Трудно продолжать. Мне нечего есть, негде спать. Я ночую (а) на Дзельной (б) у [Иcайи] Рабиновича, на полу (в) у Рецимера. Люди ссорятся друг с другом. Те, у кого хоть что-то осталось, готовят, едят, следят, чтобы у них ничего не украли. А тащат всё, что плохо лежит, особенно продукты: ни ощущения общей судьбы, ни взаимопомощи. Люди слоняются по улицам, как тени.
***
Еще ужасно донимают вши. Голод вынуждает просить подаяние, выпрашивать еду. Даже в такие страшные часы голодный человек ищет, чем унять голод. В среду утром вновь прошел слух, внушающий надежду. Гензель придет за нами. Он и правда пришел. Радость объяла тех, кто заперт на улице. Все, кто работает в мастерской, мужчины и женщины, мигом вышли из дома. В квартирах — то бишь в укрытиях — остались лишь старухи да дети. Мы стоим (потом сидим) на улице с десяти утра до шести вечера. Настроение приподнятое. Перед нами, точно какой-то отряд, стоят женщины. Время идет. Все терпеливо ждут. Все хотят попасть на фабрику. Вдруг появляются четыре или пять эсэсовцев и… начинается погром, какого я еще не видывал. Даже казаки в первую революцию 1905–1906 годов так не бесчинствовали, как сейчас немцы. Мужчин и женщин избивают кнутами, палками, досками. Женщин уводят на умшлагплац (кроме тех немногих, у кого железные номерки[3]) [то есть тех, кто не подлежит депортации], как и большое число мужчин, которые не обзавелись номерком — их сочли бесполезными.

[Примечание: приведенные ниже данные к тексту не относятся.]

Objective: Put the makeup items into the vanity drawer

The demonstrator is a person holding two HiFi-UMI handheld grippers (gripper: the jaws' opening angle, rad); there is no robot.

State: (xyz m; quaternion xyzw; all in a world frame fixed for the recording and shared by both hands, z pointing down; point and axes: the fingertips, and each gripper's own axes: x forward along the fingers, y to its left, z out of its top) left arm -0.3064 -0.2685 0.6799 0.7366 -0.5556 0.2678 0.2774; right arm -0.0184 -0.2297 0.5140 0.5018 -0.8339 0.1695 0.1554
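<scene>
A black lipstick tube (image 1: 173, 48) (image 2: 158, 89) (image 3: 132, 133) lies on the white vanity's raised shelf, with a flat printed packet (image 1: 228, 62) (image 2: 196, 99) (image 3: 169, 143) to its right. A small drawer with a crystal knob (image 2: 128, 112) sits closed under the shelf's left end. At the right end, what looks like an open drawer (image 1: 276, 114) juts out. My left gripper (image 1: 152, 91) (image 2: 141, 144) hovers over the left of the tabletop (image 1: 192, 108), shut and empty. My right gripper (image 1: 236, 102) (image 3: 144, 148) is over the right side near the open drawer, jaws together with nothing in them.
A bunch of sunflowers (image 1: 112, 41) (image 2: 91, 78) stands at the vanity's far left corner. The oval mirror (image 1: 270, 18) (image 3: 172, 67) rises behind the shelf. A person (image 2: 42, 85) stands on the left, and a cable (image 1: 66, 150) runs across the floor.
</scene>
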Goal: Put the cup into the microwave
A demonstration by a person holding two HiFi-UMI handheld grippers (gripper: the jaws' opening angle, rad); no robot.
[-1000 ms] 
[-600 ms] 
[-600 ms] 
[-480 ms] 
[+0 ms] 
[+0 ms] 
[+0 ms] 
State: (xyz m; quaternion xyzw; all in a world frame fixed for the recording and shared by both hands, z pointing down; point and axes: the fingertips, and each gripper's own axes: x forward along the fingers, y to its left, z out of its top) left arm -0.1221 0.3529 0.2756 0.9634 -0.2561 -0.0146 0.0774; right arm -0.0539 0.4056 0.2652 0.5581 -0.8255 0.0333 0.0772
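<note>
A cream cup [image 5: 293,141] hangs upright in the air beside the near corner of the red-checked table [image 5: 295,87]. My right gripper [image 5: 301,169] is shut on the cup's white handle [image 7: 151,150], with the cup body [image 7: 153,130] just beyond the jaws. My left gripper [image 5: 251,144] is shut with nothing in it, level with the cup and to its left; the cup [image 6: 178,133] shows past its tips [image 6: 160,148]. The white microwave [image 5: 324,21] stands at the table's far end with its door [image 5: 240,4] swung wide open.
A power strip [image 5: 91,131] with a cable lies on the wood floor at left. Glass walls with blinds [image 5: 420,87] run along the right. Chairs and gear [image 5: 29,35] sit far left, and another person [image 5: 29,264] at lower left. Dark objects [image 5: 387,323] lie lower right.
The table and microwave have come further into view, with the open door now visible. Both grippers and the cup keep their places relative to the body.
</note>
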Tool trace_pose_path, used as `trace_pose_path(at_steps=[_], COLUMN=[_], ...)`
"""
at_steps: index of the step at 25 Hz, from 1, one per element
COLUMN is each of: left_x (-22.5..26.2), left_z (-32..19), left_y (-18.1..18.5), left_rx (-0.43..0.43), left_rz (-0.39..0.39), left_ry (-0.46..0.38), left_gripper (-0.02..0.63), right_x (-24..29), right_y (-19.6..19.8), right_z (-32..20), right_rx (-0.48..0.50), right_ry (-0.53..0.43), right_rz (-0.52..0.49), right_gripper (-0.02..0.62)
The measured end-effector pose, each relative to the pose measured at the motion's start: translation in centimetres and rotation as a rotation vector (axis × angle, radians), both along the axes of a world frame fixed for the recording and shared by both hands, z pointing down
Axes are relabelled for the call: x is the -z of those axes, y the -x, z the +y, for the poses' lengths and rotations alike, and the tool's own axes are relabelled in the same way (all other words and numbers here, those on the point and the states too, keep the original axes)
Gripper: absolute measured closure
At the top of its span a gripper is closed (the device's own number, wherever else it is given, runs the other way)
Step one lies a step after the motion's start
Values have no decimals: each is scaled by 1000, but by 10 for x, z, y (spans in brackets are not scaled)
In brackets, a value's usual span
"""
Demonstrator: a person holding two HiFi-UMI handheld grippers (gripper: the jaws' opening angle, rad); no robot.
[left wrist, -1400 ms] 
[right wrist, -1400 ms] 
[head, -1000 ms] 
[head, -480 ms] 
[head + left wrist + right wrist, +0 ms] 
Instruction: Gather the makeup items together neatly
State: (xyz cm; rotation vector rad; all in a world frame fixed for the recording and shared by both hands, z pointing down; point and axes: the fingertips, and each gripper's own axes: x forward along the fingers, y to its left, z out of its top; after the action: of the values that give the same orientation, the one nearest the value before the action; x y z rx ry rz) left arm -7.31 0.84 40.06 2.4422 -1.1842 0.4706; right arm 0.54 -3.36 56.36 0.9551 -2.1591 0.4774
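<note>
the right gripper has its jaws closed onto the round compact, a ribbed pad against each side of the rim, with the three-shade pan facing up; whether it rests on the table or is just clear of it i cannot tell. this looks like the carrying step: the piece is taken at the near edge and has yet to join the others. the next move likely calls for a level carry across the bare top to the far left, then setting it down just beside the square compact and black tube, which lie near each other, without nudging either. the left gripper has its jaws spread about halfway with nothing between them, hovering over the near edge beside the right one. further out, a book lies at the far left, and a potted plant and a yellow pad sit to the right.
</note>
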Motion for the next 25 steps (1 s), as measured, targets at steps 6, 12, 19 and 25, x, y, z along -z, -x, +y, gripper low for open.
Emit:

Забирали самых миловидных, самых элегантных женщин. Угоняли целые семьи. Молоденький офицер жестоко избивает нас и кричит, рассвирепев: “Über euch, verfluchte, verdammte, kräzige Juden, habe ich 3 Jahren Lebens verloren. Schon 3 Jahren plaget ihr uns, ihr Hunde…” [«Из-за вас, проклятые, окаянные, поганые евреи, я уже потерял три года жизни. Три года вы нас изводите, собаки…»] и так далее. Никогда мне не доводилось видеть такой животной ненависти. Были и убийства.
***
С позапрошлого дня мы заперты на фабрике. Вздрагиваем при каждом шорохе и выстреле, доносящемся с улицы. Вчера приходили эсэсовцы, грабили. Сегодня канун Рош а-Шана. Пусть новый год принесет спасение тем, кто остался в живых. Сегодня пятьдесят второй день величайшего и самого страшного убийства в истории. Мы — горстка уцелевших из самой крупной еврейской общины в мире.
P.S.
C 17 января по 4 февраля в России на федеральном уровне пройдет ежегодная «Неделя памяти». Это цикл мемориальных и образовательных мероприятий, приуроченный к Международному дню памяти жертв Холокоста 27 января. Полная программа мероприятий, запланированных как в Москве, так и в регионах, опубликована на сайте memoryweek.ru
[1] Умшлагплац – площадь в гетто, откуда начиналась депортация в концлагеря: отбор и погрузка в вагоны, как правило, рядом с железнодорожной станцией.
[2] В течение пяти самых страшных дней великой депортации, известных как «дос кесл» («котел»), с 6 по 10 сентября, Левин не открывал дневник. Всем евреям, остававшимся в гетто, велели покинуть дома и собраться на улицах, прилегающих к умшлагплац. Тех, кто официально не был трудоустроен, отправили в Треблинку в вагонах для скота.
[3] Железный жетон с номером выдавался жителям гетто, которые были заняты на работах и потому не подлежали депортации.